Ridgefield schools mark 50 years with weeklong Cispus camp

Ridgefield fifth-graders learn survival skills at outdoor learning program

By Adam Littman, Columbian Staff Writer
Published: November 3, 2019, 6:05am
9 Photos
Billy Yaddof of Ridgefield wears two wood cookie name tags during the weeklong outdoor program at the Cispus Learning Center in Randle. Yaddof participated in the camp when he was a fifth grader, and the wood cookie on the left is his name tag from when he was a student. He now makes the wood cookies for the current students attending the camp.
Billy Yaddof of Ridgefield wears two wood cookie name tags during the weeklong outdoor program at the Cispus Learning Center in Randle. Yaddof participated in the camp when he was a fifth grader, and the wood cookie on the left is his name tag from when he was a student. He now makes the wood cookies for the current students attending the camp. (Photos by Alisha Jucevic/The Columbian) Photo Gallery

RANDLE — Ridgefield science teacher Annie Pintler asked students crowded around a picnic table about their morning hike. The students, bundled up in puffy jackets and beanies, shouted out answers.

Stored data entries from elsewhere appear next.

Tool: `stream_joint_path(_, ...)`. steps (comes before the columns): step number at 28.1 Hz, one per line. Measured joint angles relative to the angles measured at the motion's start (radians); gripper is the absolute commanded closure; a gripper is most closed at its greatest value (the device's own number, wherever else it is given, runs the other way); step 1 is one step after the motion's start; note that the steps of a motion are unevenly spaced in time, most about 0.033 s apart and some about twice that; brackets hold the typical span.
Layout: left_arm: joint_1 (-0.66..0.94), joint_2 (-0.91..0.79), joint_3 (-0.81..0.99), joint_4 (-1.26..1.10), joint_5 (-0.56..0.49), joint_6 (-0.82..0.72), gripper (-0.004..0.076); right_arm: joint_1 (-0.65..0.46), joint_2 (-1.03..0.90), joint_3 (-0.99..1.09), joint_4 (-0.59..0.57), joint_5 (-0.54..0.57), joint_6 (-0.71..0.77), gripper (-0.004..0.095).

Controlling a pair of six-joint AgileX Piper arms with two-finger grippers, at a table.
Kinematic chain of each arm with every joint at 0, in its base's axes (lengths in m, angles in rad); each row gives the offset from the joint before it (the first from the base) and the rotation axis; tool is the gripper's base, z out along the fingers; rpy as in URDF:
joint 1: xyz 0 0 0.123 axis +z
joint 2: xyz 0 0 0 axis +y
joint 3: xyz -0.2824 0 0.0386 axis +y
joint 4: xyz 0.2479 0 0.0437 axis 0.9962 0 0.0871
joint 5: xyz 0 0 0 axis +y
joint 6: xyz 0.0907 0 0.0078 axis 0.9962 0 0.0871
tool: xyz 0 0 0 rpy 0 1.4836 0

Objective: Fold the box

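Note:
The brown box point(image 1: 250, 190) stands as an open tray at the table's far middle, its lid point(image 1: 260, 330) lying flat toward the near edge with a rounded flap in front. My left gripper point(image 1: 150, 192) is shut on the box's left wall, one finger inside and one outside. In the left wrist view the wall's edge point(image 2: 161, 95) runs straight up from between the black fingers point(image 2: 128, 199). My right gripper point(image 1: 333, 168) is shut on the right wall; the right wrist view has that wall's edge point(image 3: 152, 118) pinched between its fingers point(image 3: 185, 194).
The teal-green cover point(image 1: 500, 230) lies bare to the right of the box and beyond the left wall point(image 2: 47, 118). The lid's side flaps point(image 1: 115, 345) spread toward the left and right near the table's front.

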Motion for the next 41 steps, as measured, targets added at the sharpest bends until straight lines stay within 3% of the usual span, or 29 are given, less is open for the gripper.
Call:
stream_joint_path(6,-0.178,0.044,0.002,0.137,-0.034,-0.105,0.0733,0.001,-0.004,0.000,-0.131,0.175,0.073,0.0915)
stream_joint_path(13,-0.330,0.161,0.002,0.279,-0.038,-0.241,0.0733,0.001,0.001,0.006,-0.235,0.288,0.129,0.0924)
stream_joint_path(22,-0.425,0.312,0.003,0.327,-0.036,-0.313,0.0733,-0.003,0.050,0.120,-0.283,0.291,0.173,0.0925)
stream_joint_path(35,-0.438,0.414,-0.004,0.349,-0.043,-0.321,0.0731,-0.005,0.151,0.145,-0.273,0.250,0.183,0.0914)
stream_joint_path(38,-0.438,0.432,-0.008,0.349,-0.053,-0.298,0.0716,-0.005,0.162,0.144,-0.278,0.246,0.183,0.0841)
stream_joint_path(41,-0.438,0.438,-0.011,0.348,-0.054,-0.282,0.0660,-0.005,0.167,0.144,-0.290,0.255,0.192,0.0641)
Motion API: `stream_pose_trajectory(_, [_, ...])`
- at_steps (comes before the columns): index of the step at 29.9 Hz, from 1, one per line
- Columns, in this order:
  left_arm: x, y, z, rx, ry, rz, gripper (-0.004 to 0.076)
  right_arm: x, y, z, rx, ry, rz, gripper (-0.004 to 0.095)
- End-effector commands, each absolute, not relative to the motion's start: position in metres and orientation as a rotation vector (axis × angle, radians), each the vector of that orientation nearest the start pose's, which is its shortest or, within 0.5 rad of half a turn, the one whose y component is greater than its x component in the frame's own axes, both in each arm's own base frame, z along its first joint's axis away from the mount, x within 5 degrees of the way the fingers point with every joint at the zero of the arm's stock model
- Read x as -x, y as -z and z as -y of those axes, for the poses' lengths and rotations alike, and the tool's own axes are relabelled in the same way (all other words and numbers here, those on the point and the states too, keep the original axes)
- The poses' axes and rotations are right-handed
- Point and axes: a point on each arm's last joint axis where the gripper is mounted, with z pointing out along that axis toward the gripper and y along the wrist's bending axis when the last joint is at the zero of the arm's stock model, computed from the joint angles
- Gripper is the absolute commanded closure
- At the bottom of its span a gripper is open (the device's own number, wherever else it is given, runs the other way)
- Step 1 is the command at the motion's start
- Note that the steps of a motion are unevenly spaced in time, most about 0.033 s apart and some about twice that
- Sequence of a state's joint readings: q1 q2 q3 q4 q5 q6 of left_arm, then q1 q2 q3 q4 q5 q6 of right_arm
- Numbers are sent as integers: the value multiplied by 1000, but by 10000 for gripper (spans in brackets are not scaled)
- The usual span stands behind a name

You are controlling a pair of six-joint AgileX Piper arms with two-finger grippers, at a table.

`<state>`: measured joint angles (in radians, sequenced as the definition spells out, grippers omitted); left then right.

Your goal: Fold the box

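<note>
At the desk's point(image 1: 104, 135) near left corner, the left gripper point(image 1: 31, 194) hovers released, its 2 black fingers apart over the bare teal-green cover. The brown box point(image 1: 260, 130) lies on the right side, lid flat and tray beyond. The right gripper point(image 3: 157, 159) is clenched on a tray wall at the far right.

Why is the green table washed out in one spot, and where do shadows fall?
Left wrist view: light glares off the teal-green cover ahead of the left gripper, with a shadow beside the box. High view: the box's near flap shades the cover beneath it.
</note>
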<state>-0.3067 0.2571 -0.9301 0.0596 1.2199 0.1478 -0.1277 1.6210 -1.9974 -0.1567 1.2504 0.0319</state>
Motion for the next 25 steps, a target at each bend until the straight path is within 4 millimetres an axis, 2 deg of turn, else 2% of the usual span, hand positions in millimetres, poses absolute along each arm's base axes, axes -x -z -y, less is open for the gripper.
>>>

“I know we’re in the woods, so it’s weird, but let’s raise our hands,” Pintler told the students.

She and other Ridgefield teachers who accompany their students on a weeklong overnight camp each year bring some classroom protocols with them, but they also want to let the kids be kids. That’s a big reason why the district still takes fifth graders to the Cispus Learning Center in the Gifford Pinchot National Forest each year.

This year’s trip — from Oct. 6 through Oct. 10 — marked the 50th anniversary of Ridgefield fifth graders participating in the camp, where students spend the week hiking, learning survival skills and playing outside.

While other districts have cut back outdoor education programs, the Cispus trip is woven into the Ridgefield School District’s legacy. Great-grandchildren of the district staffers who founded the program are now the ones learning to build fires and shelters. Past campers often return as counselors while in high school and later as volunteers.

“Anyone who has been in Ridgefield lately can see we’ve exploded in population,” said Laurie Gray-Pritchard, who like Pintler, teaches at Sunset Ridge Intermediate School. “This trip is a way for all the new families coming in to be part of a Ridgefield legacy dating back 50 years.”

It’s also a way to get kids outdoors, something that’s harder to do with the omnipresence of technology in students’ lives. Starting in second grade, the district issues students Chromebooks. Many start carrying cellphones in elementary school.

At Cispus, a nonprofit led by the Association of Washington School Principals under a lease-agreement with the U.S. Forest Service, kids spend time learning, exploring and just being kids in the woods.

“It’s outdoor school; the kids still learn,” Gray-Pritchard said. “It’s not just a week to run and play outside, although that is a big part of it. We’re trying to get them to love the outdoors.”

A day at Cispus

While the campers remained civilized throughout the trip, you put a bunch of fifth graders in the woods and there are going to be some “Lord of the Flies” type moments.

While one group was at a fire-building class, the students’ conversation centered on how quickly things would devolve into cannibalism if they were truly lost in nature. Then they spotted another group’s fire and tried to figure out how they could steal it.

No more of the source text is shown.